Ex nihilo

Ex nihilo, Latin for "out of nothing", is the belief that matter is not eternal but had to be created by some divine creative act, frequently defined as God.[1] It is a theistic answer to the question of how the universe comes to exist. It is in contrast to Ex nihilo nihil fit or "nothing comes from nothing", which means that all things were formed from preexisting things; an idea by the Greek philosopher Parmenides (c.540-480 BC) about the nature of all things, and later more formally stated by Titus Lucretius Carus (c. 99 – c. 55 BC)

Tree of Life by Eli Content at the Joods Historisch Museum. The Tree of Life, or Etz haChayim (עץ החיים) in Hebrew, is a mystical symbol used in the Kabbalah of esoteric Judaism to describe the path to HaShem and the manner in which He created the world ex nihilo (out of nothing).

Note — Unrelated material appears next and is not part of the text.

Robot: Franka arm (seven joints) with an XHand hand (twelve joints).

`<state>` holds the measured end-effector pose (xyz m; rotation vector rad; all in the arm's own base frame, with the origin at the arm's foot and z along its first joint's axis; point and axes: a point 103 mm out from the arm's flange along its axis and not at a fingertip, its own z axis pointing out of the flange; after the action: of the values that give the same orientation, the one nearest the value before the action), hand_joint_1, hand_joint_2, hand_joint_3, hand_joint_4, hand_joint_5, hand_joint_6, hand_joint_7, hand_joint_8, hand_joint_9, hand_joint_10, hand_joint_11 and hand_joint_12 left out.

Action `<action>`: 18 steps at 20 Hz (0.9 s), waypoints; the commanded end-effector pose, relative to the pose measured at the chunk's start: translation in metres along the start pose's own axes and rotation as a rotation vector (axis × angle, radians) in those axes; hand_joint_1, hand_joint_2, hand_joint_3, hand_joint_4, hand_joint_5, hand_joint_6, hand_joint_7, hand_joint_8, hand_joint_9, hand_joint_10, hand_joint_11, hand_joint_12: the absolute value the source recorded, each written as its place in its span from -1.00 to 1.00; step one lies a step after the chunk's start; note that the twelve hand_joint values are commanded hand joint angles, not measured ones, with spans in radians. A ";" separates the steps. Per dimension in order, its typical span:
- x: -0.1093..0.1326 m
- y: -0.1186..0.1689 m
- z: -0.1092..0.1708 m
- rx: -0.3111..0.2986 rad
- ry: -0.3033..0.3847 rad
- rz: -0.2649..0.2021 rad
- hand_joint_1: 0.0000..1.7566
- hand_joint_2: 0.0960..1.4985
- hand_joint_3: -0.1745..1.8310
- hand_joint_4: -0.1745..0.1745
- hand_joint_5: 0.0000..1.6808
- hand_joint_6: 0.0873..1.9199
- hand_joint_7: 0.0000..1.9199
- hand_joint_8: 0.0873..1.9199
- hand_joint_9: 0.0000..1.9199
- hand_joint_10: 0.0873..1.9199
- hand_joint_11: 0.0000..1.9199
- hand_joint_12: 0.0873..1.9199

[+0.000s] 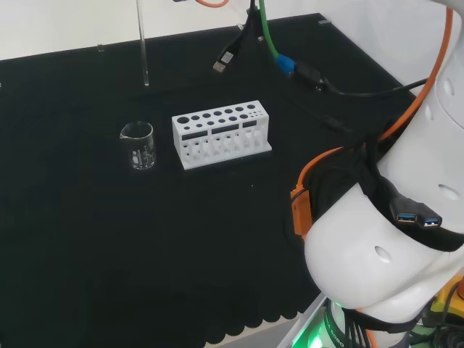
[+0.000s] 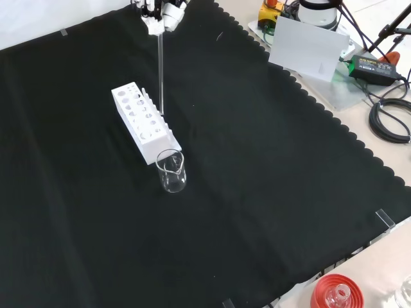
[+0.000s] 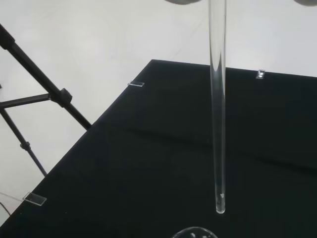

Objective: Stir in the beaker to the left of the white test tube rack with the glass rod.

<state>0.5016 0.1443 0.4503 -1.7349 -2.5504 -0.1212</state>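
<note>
A small clear glass beaker (image 1: 138,145) stands on the black cloth just left of the white test tube rack (image 1: 221,134) in the head view. In the front view the beaker (image 2: 172,172) sits at the near end of the rack (image 2: 144,122). The hand (image 2: 160,13) is at that view's top edge, shut on the upper end of the glass rod (image 2: 160,70). The rod (image 1: 142,43) hangs upright in the air, its tip well above the beaker and outside it. In the wrist view the rod (image 3: 217,99) ends just above the beaker's rim (image 3: 194,232).
Black and green cables and a loose plug (image 1: 223,61) lie on the cloth behind the rack. The arm's white links (image 1: 391,246) take up the head view's right. A red ribbed stand (image 2: 337,292) with a flask sits off the cloth's near corner. Tripod legs (image 3: 39,94) stand beyond the bench.
</note>
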 end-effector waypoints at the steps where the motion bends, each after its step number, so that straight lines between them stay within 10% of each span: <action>1: 0.009 0.007 0.004 0.010 -0.001 -0.026 0.51 0.40 -1.00 -1.00 0.61 -1.00 0.36 -0.26 0.70 -0.39 0.62 -0.31; 18: 0.003 0.022 0.036 0.026 0.001 -0.035 0.51 0.40 -1.00 -1.00 0.61 -1.00 0.35 -0.25 0.70 -0.40 0.63 -0.31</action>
<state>0.5196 0.1587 0.4197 -1.6818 -2.5743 -0.0957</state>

The Big Bang theory, by contrast, is a scientific theory; it offers no explanation of cosmic existence but only a description of the first few moments of that existence.[2]

TheologyEdit

Ex nihilo nihil fit: uncreated matterEdit

Ex nihilo nihil fit means that nothing comes from nothing.[3] In ancient creation myths the universe is formed from eternal formless matter,[4] namely the dark and still primordial ocean of chaos.[5] In Sumerian myth this cosmic ocean is personified as the goddess Nammu "who gave birth to heaven and earth" and had existed forever;[6] in the Babylonian creation epic Enuma Elish pre-existent chaos is made up of fresh-water Apsu and salt-water Tiamat, and from Tiamat the god Marduk created Heaven and Earth;[7] in Egyptian creation myths a pre-existent watery chaos personified as the god Nun and associated with darkness, gave birth to the primeval hill (or in some versions a primeval lotus flower, or in others a celestial cow);[8] and in Greek traditions the ultimate origin of the universe, depending on the source, is sometimes Okeanos (a river that circles the Earth), Night, or water.[9]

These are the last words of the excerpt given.